You're reading: Azarov: If Ukraine signed association agreement with EU, it would have faced collapse within months

If Ukraine had signed an association agreement with the European Union in its current shape, it would have faced social collapse and bankruptcy within months, Prime Minister Mykola Azarov said.

“Let’s imagine how the events would have developed if there had not
been these agreements [between President Viktor Yanukovych and Russian
President Vladimir Putin] and if we had not made the hard but necessary
decision a month ago about suspending the process of signing the
[association] agreement [with the EU] and postponing it,” Azarov said at
a government meeting on Wednesday.

“Following several days of loud applause on the event of signing [the
agreement], cruel reality would have engulfed Ukraine,” he said.

“Already today we would have had to comply with the International
Monetary Fund’s requirements, that is, double the tariffs for housing
and utilities, dramatically devalue the national currency (by the way,
forget about this now), minimize budget expenses, cancel government
support for the agricultural sector, freeze salaries, pensions, and
social allowances or even reduce some of them,” Azarov said.

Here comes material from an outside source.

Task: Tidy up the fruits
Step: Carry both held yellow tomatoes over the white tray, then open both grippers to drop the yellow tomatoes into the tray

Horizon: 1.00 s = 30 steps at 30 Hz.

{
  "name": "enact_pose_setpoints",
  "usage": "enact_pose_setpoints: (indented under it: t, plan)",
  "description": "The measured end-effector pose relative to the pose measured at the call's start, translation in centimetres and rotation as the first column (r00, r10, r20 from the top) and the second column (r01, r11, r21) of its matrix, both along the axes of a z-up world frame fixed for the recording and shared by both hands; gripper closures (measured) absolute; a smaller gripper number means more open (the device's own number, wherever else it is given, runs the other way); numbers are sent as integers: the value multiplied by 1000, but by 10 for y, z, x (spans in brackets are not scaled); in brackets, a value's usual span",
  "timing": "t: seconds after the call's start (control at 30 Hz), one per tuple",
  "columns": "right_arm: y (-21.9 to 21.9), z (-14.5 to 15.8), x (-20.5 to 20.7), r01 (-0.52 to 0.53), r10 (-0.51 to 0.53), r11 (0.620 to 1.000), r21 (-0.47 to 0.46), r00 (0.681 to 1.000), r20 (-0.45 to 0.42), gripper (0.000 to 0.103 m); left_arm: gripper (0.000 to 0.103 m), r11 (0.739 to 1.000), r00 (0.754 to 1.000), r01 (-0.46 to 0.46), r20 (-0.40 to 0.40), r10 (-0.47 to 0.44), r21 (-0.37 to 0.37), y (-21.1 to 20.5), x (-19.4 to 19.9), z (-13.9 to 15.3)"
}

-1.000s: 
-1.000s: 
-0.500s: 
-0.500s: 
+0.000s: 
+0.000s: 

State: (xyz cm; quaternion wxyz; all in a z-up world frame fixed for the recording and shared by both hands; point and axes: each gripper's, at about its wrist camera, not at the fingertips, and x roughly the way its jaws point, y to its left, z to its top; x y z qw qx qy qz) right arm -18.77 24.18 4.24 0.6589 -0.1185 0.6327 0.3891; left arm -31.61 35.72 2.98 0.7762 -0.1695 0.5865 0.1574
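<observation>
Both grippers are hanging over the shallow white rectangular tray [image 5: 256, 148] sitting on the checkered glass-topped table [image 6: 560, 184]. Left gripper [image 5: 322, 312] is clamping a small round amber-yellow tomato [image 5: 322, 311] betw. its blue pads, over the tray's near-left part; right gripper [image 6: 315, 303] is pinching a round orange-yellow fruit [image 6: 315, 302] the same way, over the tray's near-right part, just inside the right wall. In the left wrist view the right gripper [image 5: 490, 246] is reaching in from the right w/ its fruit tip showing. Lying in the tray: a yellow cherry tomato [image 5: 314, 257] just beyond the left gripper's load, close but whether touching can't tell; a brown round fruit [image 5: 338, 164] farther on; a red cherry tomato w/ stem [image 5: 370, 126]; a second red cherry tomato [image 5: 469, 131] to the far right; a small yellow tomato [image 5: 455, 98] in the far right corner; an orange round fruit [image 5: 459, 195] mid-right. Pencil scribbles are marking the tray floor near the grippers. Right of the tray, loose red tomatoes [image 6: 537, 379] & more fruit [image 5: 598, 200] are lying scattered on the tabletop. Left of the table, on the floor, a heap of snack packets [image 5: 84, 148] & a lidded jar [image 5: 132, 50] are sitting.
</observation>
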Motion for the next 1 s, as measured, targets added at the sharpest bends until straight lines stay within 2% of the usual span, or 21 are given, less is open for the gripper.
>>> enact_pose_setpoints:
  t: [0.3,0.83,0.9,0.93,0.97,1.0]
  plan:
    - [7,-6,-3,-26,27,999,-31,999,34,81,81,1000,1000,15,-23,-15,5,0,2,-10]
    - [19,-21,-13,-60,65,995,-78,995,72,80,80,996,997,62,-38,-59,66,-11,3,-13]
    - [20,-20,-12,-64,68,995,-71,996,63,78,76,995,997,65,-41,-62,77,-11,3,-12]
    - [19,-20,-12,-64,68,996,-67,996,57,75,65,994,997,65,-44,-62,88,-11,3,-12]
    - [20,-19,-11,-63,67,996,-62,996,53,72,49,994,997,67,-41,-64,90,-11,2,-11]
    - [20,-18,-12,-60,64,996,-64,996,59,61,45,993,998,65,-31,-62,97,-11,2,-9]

Ukraine would also have to pay an exorbitant price for natural gas,
close industrial enterprises, and the heating of cities would have to be
suspended amid winter, he said.

“I am asking openly: What would Ukraine have faced? The answer is
obvious: bankruptcy and social collapse. This is the New Year’s gift
that the Ukrainian people would have had in this case,” he said.

On November 21, the Ukrainian government decided to suspend
preparations for the signing of an association agreement with the EU. On
the same day, people gathered on Independence Square to protest against
the decision.

The agreement was not signed at the Eastern Partnership summit in
Vilnius on November 29. Berkut riot police units forcibly dispersed a
rally of supporters of Ukraine’s integration with the European Union on
Independence Square in Kyiv at about 0400 on November 30. Thirty-five
protesters were brought to the Shevchenkivsky district police
department. As many people were later reported to have sought medical
attention.

Hundreds of thousands of Ukrainians joined an opposition-led
demonstration on December 1 in defiance of a court ban on holding mass
events on Kyiv’s Independence Square, European Square and outside of
administrative buildings.

Pro-EU rallies currently continue outside the Kyiv mayor’s office, the House of Trade Unions and on Independence Square.